The government is docking more than 2,200 hospitals, including several in central Ohio, up to 1 percent of their Medicare money in the next year because too many patients end up back in a hospital weeks after discharge.
The penalties are part of a plan to encourage hospitals to work harder to lower readmissions through efforts that include better patient education and closer monitoring of the follow-up care patients get once they're released.
Annually, about 2 million Medicare beneficiaries -- 1 in 5 -- are readmitted within a month of release at a cost of $17.5 billion. The national average readmission rate has stayed just above 19 percent for several years.
The payment cut at Ohio State University's Wexner Medical Center is the highest in Columbus, at 0.64 percent, which amounts to about $700,000, or less than a tenth of 1 percent of the hospital's revenue, said chief financial officer Michael Rutherford.

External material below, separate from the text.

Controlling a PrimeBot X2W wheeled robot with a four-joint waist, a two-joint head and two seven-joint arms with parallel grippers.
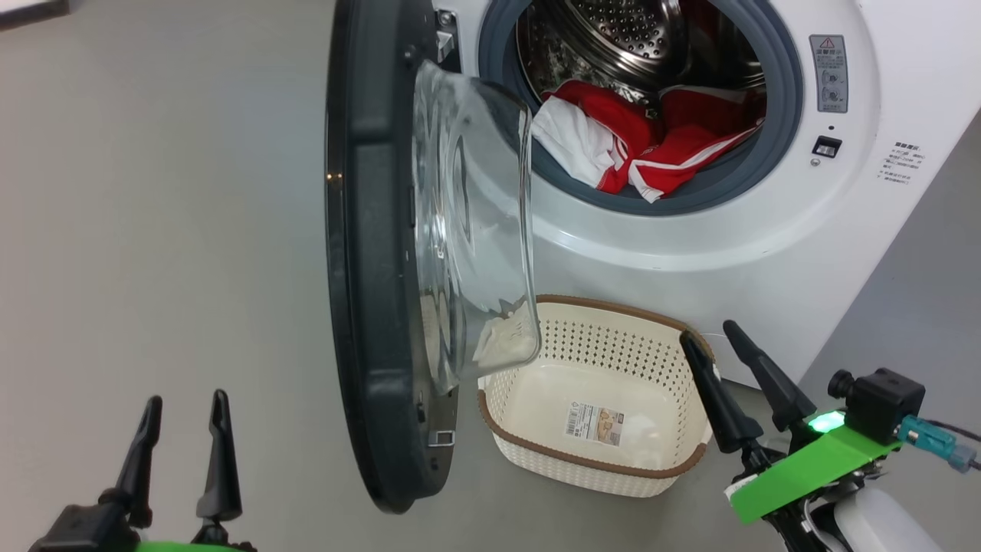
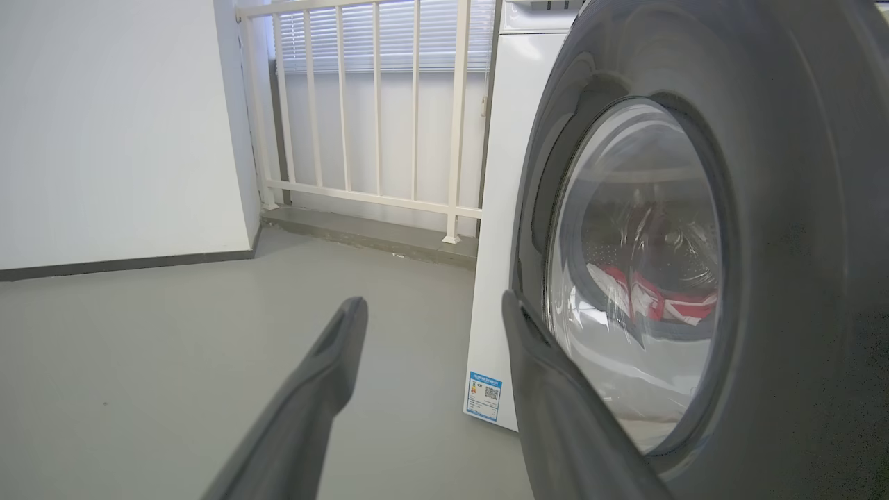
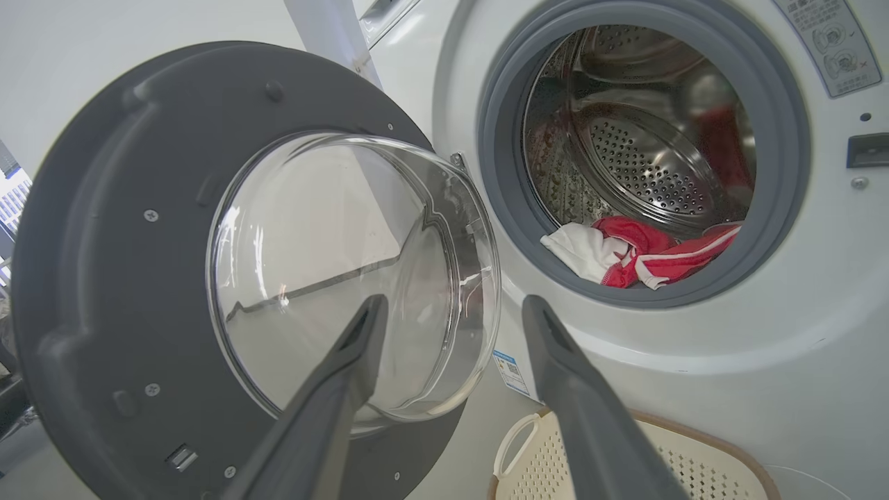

The rest of the penalties in Columbus are as follows: Grant Medical Center, 0.31 percent; Mount Carmel East and West hospitals, 0.29 percent; Riverside Methodist Hospital, 0.14 percent; Mount Carmel St. Ann's hospital, 0.13 percent; Doctors Hospital, 0.11 percent; and Dublin Methodist Hospital, 0.06 percent.
The reasons for readmissions are many and complex, said Dr. Blair Vermilion, the medical director of utilization management at Ohio State. They're further complicated by the fact that a person who is released from a major medical center such as Ohio State might then be readmitted to a smaller center closer to home, something that is out of the original hospital's control.
Ohio State doesn't have data to support it, but leadership thinks that the higher penalty likely reflects a more-challenging patient population, including transplant patients and a large volume of trauma patients, Vermilion said.
He applauded the government effort to improve patients' transitions home or into another care setting and said Ohio State is striving to improve that in a variety of ways, including initiating more contact with patients after they leave.
"This is a real important initiative, and we're really happy to participate. I think overall it's going to allow us to give a higher quality of care more efficiently and more effectively, and I think actually we're all excited to do that," Vermilion said.
Dr. Amy Imm, vice president of quality for OhioHealth, agreed.
The hospitals in the system have driven down readmission rates in recent years, and they continue to work on it, she said. "We believe there is ample opportunity for improvement."
OhioHealth did not provide an estimate of how much money it will lose in the next year.
The Mount Carmel Health System stands to lose about $400,000, said Gayle O'Brien, vice president of quality and safety.
She said the system, like others, is looking for innovative ways to keep patients well and out of the hospital after they leave.
"We're really focusing on clear communications, medication lists, do they understand instructions," she said.
The system is working to make sure that follow-up appointments with specialists or primary-care providers are on the books before patients leave the hospital, to help ensure they'll be seen soon after release, O'Brien said.
Aside from individual initiatives, hospitals have been working together through the Ohio Hospital Association to improve care and keep patients well once they leave the hospital, said John Palmer, the spokesman for the hospital group.
Nationally, Medicare is penalizing about two-thirds of the hospitals whose readmission rates it evaluated. The penalties fall heaviest on hospitals in New Jersey, New York, the District of Columbia, Arkansas, Kentucky, Mississippi, Illinois and Massachusetts, according to an analysis by Kaiser Health News. Hospitals that treat the most low-income patients will be hit particularly hard.
Across the country, 278 hospitals will lose the 1 percent maximum of their base Medicare reimbursements.
The maximum penalty will increase after this year to 2 percent of regular payments starting in October 2013 and then to 3 percent the following year.
Kaiser Health News and Dispatch reporter Ben Sutherly contributed to this story.